**YOUR GOAL:** Leave out the pictures and copy the remaining records exactly.

**SOURCE RECORDS:**
§
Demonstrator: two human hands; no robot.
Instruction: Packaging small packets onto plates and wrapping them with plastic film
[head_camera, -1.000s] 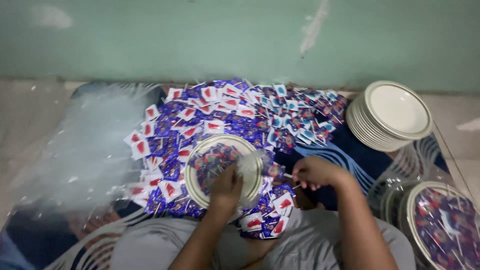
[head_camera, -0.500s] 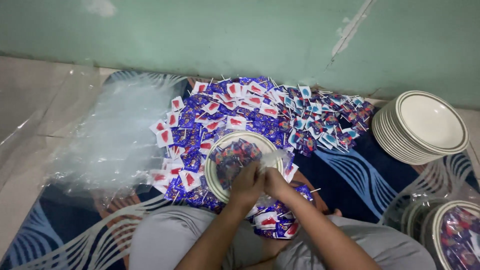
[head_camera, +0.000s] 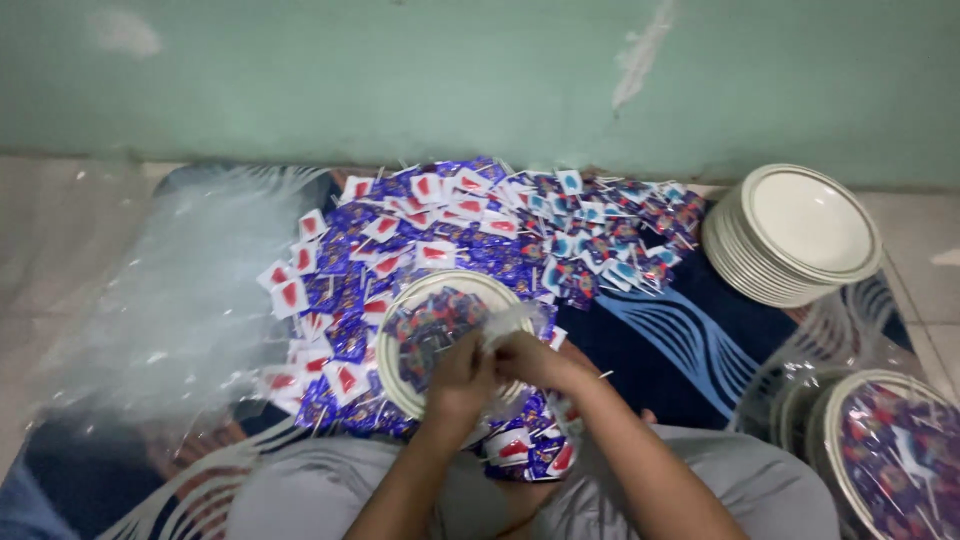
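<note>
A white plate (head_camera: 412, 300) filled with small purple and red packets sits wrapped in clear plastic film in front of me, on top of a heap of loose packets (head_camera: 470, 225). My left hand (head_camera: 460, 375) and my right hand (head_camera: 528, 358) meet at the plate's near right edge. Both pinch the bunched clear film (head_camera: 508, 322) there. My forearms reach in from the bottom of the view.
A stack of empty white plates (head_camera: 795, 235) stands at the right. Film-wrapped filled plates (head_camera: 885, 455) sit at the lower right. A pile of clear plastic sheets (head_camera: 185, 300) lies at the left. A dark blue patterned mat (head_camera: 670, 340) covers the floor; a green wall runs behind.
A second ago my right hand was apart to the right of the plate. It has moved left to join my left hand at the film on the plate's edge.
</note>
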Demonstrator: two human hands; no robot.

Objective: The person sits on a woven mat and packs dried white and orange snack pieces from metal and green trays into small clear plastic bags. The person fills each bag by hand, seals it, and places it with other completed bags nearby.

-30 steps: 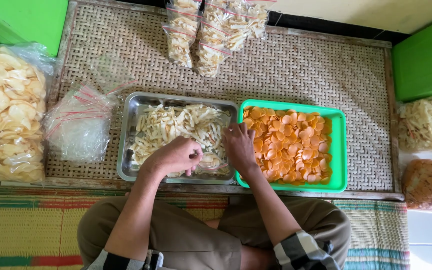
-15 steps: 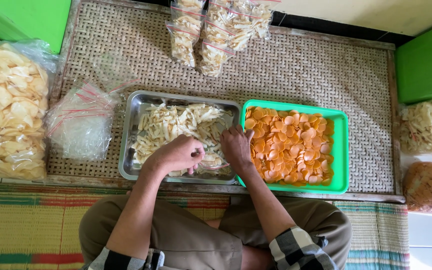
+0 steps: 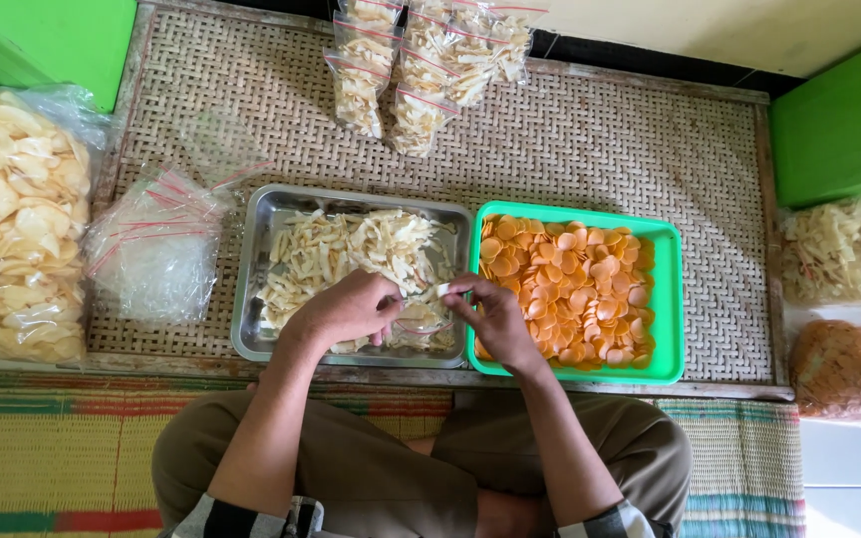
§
**TASK RESPONSE:**
Demonstrator: two human hands; no robot.
Instruction: Packaging small packets onto plates and wrapping them with plastic film
[head_camera, -1.000s] 
[head_camera, -0.500s] 
[head_camera, +0.000s] 
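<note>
A white plate (head_camera: 412, 300) filled with small purple and red packets sits wrapped in clear plastic film in front of me, on top of a heap of loose packets (head_camera: 470, 225). My left hand (head_camera: 460, 375) and my right hand (head_camera: 528, 358) meet at the plate's near right edge. Both pinch the bunched clear film (head_camera: 508, 322) there. My forearms reach in from the bottom of the view.
A stack of empty white plates (head_camera: 795, 235) stands at the right. Film-wrapped filled plates (head_camera: 885, 455) sit at the lower right. A pile of clear plastic sheets (head_camera: 185, 300) lies at the left. A dark blue patterned mat (head_camera: 670, 340) covers the floor; a green wall runs behind.
A second ago my right hand was apart to the right of the plate. It has moved left to join my left hand at the film on the plate's edge.
</note>
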Demonstrator: two human hands; no robot.

Objective: The person sits on a woven mat and packs dried white and orange snack pieces from metal and green trays into small clear plastic bags. The person fills each bag by hand, seals it, and places it with other completed bags nearby.

-30 steps: 
-15 steps: 
+0 steps: 

With this, the exercise has been completed.